◆ What is being asked: An exact transcription of the data below is needed.

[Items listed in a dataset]
=== Section Start ===
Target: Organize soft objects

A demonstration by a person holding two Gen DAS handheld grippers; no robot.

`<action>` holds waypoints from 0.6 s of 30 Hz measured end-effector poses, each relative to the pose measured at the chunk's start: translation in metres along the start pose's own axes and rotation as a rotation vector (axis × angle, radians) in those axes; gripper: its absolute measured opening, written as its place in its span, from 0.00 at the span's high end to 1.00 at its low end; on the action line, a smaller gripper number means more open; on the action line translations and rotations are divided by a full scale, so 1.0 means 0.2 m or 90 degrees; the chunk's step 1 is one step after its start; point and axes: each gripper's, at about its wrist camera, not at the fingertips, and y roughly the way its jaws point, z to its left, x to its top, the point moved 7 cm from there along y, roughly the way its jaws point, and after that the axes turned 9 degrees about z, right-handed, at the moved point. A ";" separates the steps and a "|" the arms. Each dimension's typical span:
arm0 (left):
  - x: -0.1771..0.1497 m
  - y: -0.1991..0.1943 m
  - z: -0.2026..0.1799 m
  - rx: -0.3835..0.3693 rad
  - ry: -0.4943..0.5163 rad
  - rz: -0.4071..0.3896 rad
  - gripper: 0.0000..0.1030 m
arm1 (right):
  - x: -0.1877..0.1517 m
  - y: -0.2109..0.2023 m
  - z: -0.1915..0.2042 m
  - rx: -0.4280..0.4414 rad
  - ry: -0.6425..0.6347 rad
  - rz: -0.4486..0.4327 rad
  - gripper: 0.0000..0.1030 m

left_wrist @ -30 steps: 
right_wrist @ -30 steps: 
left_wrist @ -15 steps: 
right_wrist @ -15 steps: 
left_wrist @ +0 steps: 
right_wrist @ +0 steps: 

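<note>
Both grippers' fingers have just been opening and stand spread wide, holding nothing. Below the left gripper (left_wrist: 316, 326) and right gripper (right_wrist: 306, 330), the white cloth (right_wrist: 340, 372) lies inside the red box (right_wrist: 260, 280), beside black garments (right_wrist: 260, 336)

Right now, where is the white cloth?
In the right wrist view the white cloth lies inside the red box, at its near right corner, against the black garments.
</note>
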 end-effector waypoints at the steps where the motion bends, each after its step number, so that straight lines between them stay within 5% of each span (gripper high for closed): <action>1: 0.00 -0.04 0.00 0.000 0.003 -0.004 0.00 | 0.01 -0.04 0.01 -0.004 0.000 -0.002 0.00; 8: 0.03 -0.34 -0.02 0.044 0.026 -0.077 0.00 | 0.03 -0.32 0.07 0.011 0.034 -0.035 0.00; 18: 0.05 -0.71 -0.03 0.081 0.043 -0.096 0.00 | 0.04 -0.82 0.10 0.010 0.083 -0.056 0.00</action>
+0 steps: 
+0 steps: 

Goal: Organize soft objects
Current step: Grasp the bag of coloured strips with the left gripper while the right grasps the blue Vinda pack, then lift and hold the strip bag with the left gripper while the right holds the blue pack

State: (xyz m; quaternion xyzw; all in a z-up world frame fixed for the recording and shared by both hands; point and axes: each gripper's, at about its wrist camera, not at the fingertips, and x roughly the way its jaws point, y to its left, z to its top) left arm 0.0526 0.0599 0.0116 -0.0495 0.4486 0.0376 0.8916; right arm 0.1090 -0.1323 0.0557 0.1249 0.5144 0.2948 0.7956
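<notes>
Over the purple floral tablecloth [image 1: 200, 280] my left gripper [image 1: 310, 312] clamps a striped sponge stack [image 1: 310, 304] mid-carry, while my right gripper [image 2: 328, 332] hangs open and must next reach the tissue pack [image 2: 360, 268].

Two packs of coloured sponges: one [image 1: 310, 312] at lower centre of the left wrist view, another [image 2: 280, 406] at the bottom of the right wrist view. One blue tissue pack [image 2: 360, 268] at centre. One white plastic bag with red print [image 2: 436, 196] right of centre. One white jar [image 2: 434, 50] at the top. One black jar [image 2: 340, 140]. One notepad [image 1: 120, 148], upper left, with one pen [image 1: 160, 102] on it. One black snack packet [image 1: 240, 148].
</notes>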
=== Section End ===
◆ Answer for this exercise:
Target: Organize soft objects

A demonstration by a person holding two Gen DAS handheld grippers; no robot.

`<action>` holds waypoints from 0.6 s of 30 Hz measured end-effector poses, each relative to the pose measured at the chunk's start: translation in metres along the start pose's own axes and rotation as a rotation vector (axis × angle, radians) in those axes; gripper: its absolute measured opening, written as its place in its span, from 0.00 at the span's high end to 1.00 at its low end; on the action line, a smaller gripper number means more open; on the action line translations and rotations are divided by a full scale, so 1.0 means 0.2 m or 90 degrees; the chunk's step 1 is one step after its start; point and axes: each gripper's, at about its wrist camera, not at the fingertips, and y roughly the way its jaws point, z to its left, x to its top, the point moved 7 cm from there along y, roughly the way its jaws point, and after that the axes turned 9 degrees about z, right-handed, at the moved point. A ";" separates the steps and a "|" the arms. Each dimension's typical span:
arm0 (left):
  - x: -0.1771..0.1497 m
  - y: -0.1991..0.1943 m
  - z: -0.2026..0.1799 m
  - rx: -0.3835..0.3693 rad
  - ry: -0.4943..0.5163 rad
  - rz: -0.4071..0.3896 rad
  - gripper: 0.0000..0.1030 m
arm1 (right):
  - x: -0.1877..0.1517 m
  - y: -0.2109..0.2023 m
  - z: -0.1915..0.2042 m
  - rx: -0.4280..0.4414 rad
  - ry: -0.6425..0.6347 rad
  - rz: -0.4486..0.4327 rad
  - gripper: 0.0000..0.1030 m

left_wrist @ -30 steps: 
right_wrist @ -30 steps: 
left_wrist @ -15 steps: 
right_wrist @ -15 steps: 
left_wrist @ +0 steps: 
right_wrist @ +0 steps: 

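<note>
Both grippers' fingers have just been opening and stand spread wide, holding nothing. Below the left gripper (left_wrist: 316, 326) and right gripper (right_wrist: 306, 330), the white cloth (right_wrist: 340, 372) lies inside the red box (right_wrist: 260, 280), beside black garments (right_wrist: 260, 336)

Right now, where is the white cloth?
In the right wrist view the white cloth lies inside the red box, at its near right corner, against the black garments.
</note>
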 end-effector waypoints at the steps where the motion bends, each after its step number, so that straight lines between them stay within 5% of each span (gripper high for closed): <action>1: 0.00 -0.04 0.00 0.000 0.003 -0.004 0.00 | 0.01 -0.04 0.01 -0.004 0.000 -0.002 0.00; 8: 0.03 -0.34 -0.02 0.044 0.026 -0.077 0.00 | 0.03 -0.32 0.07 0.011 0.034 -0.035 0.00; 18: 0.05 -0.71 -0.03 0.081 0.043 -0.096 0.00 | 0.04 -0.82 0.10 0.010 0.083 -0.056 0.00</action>
+0 steps: 
+0 steps: 

Goal: Organize soft objects
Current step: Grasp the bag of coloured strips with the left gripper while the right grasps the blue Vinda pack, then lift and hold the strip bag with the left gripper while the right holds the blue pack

State: (xyz m; quaternion xyzw; all in a z-up world frame fixed for the recording and shared by both hands; point and axes: each gripper's, at about its wrist camera, not at the fingertips, and x roughly the way its jaws point, y to its left, z to its top) left arm 0.0526 0.0599 0.0116 -0.0495 0.4486 0.0376 0.8916; right arm 0.1090 -0.1323 0.0557 0.1249 0.5144 0.2948 0.7956
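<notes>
Over the purple floral tablecloth [image 1: 200, 280] my left gripper [image 1: 310, 312] clamps a striped sponge stack [image 1: 310, 304] mid-carry, while my right gripper [image 2: 328, 332] hangs open and must next reach the tissue pack [image 2: 360, 268].

Two packs of coloured sponges: one [image 1: 310, 312] at lower centre of the left wrist view, another [image 2: 280, 406] at the bottom of the right wrist view. One blue tissue pack [image 2: 360, 268] at centre. One white plastic bag with red print [image 2: 436, 196] right of centre. One white jar [image 2: 434, 50] at the top. One black jar [image 2: 340, 140]. One notepad [image 1: 120, 148], upper left, with one pen [image 1: 160, 102] on it. One black snack packet [image 1: 240, 148].
</notes>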

With this, the answer is finished.